MoR-M1-Qwen2.5-0.6a-0.4F: Moroccan Darija Causal Language Model
Developed by Oit Lab (OIT Technologies), MoR-M1-Qwen2.5-0.6a-0.4F is a 387-million parameter causal language model from the MoR-M1 Series, focused on advancing low-resource NLP for Moroccan Arabic (Darija). Built on the Qwen2.5 transformer architecture, it features a custom 32K BPE tokenizer trained exclusively on Darija text, leading to significantly improved token efficiency and compression compared to standard Arabic tokenizers.
Key Capabilities & Features
- Darija-Optimized Tokenization: Custom BPE tokenizer achieves ~130% relative gain in characters per token compared to mBERT, resulting in ~56% shorter sequences.
- Efficient Long Context: Improved token efficiency allows for better utilization of its 32,768-token context window.
- Compact & Specialized: A 387M-parameter model designed for research and deployment under compute constraints, offering full dialect specialization.

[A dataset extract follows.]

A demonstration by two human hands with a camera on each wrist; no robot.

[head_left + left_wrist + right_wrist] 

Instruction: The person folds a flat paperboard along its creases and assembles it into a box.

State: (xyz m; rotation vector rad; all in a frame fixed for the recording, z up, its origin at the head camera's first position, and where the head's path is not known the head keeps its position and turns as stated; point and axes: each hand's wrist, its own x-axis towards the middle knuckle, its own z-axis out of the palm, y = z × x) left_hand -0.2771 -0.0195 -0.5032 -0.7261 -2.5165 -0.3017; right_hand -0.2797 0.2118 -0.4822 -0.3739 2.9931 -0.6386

- Stable Training: Trained on 60.78 MB of Darija text over 5 epochs, achieving a final loss of ~0.63 and perplexity of ~1.88.
Use Cases & Limitations
This model is ideal for applications requiring deep linguistic understanding and generation in Moroccan Darija, particularly in research and fine-tuning scenarios where computational resources are limited. Its high token efficiency makes it suitable for tasks benefiting from longer context windows. However, it is important to note that the model is optimized for Darija, not Modern Standard Arabic, and has not undergone instruction tuning or safety alignment. It is not intended for high-risk or safety-critical applications due to potential biases from its scraped web data training corpus.